Many seniors who are covered by Medicare are paying more than they need to for prescription drugs, according to a study by PlanPrescriber. The research suggests that far more Medicare beneficiaries could benefit from comparing their Medicare prescription drug plan options during the Medicare Annual Enrollment Period to determine if there is a more cost-effective plan available to them. In fact, according to the results, 90% of seniors are not in the Medicare prescription plan with the lowest out-of-pocket costs.
The study evaluated more than 22,000 Medicare beneficiaries who entered their current plan and medication information into the PlanPrescriber.com tool during last year's Medicare Annual Enrollment Period. Only 7% were in the Medicare prescription drug plan with the lowest total out-of-pocket costs available to them, and less than 10% were in the Medicare Advantage prescription drug plan with the lowest total out-of-pocket costs available to them. The study also found that in at least 18 states, nearly 90% of users could reduce their total out-of-pocket costs for prescription drugs by switching to a plan that optimized their prescription drug coverage.
Data showed that changing to the plan with the overall lowest out-of-pocket cost could potentially save the average user with a Medicare PDP $546 in 2011, or $505 for the average user with an MAPD Plan in 2011. The analysis found that the average customer would spend $2,110 per year with their existing Medicare PDP and $2,420 per year with their existing MAPD Plan.
Furthermore, 68% of those analyzed never hit the Medicare prescription drug coverage gap (the donut hole) in 2011 with their existing prescription drug plan or Medicare Advantage Prescription Drug Plan, the study shows. Among users who hit the donut hole, one-third (36%) would hit the donut hole before August of 2011 with their existing Medicare prescription drug plan.

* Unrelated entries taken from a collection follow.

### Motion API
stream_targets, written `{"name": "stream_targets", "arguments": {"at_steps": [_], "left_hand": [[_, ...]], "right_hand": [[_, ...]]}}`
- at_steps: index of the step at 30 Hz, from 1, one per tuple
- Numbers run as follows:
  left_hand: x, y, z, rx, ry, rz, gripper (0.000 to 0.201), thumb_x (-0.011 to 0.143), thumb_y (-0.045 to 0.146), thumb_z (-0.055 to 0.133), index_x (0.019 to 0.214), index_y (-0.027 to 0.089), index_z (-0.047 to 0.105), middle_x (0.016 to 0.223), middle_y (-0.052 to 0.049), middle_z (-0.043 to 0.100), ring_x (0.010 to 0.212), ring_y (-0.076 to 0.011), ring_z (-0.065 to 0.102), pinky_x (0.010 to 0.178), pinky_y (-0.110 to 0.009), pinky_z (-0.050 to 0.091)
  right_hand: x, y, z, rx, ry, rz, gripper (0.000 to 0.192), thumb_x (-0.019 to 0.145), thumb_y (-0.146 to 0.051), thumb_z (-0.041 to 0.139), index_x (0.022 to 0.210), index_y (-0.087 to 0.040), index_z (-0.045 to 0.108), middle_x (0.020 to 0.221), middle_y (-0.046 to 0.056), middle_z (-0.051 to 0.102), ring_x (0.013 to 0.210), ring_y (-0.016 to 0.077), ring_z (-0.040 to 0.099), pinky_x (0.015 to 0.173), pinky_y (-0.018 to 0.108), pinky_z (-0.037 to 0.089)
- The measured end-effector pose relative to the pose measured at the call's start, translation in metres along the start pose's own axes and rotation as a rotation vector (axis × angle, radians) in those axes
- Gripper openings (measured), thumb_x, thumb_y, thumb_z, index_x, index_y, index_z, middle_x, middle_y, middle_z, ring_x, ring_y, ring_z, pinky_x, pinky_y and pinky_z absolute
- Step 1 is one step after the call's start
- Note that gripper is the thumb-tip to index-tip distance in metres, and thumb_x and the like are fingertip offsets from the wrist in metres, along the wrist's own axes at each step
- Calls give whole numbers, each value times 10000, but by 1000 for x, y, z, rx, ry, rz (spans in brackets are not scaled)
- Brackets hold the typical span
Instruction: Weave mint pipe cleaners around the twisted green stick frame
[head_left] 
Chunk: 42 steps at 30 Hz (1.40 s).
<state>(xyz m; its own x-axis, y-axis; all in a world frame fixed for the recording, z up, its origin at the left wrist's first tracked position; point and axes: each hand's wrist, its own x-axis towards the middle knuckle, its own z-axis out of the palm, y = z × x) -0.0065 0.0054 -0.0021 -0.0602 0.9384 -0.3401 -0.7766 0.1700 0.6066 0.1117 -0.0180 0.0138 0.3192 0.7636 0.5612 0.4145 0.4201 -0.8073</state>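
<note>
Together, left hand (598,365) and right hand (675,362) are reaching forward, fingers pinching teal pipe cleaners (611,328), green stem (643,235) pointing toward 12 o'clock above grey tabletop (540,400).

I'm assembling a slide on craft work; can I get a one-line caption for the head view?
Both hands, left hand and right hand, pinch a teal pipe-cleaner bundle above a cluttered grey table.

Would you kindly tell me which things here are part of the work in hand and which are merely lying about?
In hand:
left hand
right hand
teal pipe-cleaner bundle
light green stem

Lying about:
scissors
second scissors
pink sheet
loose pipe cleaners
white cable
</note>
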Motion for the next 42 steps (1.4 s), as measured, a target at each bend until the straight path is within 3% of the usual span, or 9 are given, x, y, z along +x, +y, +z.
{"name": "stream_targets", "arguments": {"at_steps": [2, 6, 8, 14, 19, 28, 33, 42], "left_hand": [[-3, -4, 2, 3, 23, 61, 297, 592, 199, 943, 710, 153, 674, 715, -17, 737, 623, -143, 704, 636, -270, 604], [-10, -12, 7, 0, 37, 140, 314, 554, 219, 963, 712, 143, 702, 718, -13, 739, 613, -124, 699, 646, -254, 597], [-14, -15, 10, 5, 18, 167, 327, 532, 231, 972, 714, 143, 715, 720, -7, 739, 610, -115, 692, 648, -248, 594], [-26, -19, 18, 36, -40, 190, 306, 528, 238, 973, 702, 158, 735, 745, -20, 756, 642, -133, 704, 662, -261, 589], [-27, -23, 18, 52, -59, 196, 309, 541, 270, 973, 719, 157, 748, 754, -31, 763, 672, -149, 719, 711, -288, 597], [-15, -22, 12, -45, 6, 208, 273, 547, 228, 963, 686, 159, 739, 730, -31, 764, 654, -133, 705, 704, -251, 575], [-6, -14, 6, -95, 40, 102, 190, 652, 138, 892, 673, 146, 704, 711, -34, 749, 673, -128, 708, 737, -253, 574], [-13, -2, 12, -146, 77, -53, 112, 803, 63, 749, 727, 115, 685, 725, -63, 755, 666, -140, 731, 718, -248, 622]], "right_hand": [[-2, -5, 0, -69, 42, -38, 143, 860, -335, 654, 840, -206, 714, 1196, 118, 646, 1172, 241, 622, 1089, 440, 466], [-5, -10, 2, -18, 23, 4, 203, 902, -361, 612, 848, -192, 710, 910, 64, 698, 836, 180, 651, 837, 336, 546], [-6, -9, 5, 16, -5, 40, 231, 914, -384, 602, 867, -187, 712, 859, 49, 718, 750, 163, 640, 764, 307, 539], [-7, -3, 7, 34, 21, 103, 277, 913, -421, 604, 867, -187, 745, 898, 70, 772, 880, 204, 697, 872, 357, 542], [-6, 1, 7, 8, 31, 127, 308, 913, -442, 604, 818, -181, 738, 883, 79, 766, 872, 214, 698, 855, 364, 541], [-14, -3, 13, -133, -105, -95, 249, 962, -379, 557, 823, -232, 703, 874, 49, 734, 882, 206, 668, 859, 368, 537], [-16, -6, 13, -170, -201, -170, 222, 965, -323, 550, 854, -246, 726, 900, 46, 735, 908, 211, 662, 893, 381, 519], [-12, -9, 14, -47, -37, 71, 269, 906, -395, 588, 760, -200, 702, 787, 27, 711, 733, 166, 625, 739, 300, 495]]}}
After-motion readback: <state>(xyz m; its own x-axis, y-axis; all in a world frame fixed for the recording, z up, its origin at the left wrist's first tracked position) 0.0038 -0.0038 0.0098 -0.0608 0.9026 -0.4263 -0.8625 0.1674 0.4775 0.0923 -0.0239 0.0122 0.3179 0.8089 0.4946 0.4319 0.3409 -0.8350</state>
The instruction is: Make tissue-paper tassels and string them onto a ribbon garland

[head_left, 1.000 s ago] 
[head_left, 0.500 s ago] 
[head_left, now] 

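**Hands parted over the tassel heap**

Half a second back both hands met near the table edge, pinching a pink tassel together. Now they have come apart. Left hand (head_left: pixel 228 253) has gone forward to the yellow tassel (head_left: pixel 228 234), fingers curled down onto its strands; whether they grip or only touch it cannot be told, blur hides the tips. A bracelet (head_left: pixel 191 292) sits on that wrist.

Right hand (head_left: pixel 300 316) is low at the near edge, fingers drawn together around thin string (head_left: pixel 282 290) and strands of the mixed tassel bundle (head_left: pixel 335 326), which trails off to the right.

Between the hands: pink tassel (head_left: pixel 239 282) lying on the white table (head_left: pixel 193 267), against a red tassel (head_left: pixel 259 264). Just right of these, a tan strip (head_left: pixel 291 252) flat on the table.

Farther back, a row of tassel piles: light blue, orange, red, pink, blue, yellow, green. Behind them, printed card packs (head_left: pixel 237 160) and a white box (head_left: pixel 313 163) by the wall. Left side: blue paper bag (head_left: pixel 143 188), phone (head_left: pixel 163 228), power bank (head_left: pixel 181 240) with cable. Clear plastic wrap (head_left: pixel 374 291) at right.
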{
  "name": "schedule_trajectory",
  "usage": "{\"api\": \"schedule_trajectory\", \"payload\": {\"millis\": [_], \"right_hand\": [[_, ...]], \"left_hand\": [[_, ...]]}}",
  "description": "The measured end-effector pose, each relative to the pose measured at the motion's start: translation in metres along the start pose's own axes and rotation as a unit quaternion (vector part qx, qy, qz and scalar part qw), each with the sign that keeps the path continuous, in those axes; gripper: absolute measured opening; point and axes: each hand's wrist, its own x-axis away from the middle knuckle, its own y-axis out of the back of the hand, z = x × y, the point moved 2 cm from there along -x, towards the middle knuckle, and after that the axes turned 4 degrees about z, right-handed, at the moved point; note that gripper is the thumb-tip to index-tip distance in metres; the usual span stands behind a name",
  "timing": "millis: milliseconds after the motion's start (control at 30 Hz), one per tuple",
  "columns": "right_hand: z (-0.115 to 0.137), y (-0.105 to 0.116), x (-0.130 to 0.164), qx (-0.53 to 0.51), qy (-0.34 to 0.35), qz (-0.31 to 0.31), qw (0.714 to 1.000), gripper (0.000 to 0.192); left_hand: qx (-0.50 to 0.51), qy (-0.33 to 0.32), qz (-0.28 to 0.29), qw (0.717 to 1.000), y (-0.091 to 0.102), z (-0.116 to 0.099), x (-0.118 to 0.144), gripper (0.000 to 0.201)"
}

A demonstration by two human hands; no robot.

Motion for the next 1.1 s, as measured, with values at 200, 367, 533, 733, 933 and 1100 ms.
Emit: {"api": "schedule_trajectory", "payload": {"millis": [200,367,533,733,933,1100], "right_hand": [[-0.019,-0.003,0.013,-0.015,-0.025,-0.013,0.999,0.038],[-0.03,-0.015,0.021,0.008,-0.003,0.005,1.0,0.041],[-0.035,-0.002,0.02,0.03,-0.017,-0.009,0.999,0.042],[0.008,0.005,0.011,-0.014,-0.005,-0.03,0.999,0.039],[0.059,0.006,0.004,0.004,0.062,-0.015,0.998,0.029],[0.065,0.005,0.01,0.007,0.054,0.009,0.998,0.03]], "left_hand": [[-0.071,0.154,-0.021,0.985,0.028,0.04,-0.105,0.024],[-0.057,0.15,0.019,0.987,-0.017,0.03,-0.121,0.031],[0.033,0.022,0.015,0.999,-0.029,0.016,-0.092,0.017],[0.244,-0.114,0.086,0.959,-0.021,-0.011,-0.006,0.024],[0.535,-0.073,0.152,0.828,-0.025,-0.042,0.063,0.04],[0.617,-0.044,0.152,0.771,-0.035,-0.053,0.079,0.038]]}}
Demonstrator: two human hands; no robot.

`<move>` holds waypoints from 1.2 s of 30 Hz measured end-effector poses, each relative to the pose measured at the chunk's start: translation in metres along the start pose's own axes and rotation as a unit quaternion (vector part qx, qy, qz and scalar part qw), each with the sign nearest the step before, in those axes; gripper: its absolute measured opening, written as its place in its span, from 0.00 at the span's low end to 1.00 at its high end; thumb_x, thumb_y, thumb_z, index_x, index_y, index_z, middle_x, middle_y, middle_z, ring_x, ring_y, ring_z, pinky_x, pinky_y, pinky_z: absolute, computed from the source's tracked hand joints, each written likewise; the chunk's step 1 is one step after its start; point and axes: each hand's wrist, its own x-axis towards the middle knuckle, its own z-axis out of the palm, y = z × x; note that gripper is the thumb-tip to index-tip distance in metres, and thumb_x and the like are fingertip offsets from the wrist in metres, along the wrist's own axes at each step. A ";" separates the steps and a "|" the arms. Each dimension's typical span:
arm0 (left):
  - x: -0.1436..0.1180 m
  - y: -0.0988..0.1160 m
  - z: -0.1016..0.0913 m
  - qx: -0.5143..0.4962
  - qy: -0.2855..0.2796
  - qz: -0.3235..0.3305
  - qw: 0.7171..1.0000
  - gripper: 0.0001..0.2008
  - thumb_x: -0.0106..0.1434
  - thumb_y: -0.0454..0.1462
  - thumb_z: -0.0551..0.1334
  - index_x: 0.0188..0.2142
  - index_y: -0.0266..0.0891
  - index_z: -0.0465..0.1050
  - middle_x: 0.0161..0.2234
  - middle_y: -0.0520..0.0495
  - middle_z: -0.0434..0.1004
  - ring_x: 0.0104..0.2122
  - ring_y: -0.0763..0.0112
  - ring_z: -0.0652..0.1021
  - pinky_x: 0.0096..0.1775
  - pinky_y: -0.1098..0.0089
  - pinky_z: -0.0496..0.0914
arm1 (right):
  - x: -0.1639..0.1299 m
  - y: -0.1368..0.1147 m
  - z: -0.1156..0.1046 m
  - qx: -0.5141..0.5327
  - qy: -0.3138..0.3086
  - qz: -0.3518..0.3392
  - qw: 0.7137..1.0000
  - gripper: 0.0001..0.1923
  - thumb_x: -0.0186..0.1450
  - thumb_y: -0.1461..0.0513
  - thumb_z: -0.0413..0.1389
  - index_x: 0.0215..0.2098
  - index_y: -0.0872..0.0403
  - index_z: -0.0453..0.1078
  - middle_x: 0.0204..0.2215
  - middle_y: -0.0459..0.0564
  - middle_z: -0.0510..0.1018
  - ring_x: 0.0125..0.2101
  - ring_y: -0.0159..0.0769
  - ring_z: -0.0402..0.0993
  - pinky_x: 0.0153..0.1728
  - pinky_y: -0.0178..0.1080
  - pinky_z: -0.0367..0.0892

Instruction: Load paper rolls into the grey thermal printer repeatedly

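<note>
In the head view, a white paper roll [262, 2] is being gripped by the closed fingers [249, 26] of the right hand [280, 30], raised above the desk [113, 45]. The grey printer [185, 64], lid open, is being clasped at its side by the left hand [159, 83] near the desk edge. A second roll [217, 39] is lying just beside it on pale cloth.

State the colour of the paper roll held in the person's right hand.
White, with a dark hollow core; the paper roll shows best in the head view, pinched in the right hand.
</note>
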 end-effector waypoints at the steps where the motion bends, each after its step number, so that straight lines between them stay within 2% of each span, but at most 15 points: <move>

The PlanPrescriber tool calculated the user's known prescription drug costs based on their specific drugs and dosages and factors in their monthly premiums, co-pays, coinsurance and deductibles to generate an estimate of their total out-of-pocket costs for prescription drugs in that upcoming year.
"Changes in medication usage notwithstanding, the prices customers pay for their coverage can change significantly from year to year because many insurers change components of their drug plans each year," says Steve Zaleznick, Senior Medicare Advisor of PlanPrescriber.com, a website that provides free comparison tools and educational materials for Medicare-related insurance.
These changes may include the drugs covered on a plan, the premiums, deductibles, coinsurance, or co-payments charged to enrollees, and different drug tier systems being used by insurers, which assign different coinsurance and co-payments to drugs depending on their tier. "Any one of these changes can significantly impact what a beneficiary pays out of their own pocket on a Medicare Part D prescription drug plan from year to year," he says. "In many instances the lowest cost plan for an enrollee in one year is not the lowest cost plan the following year."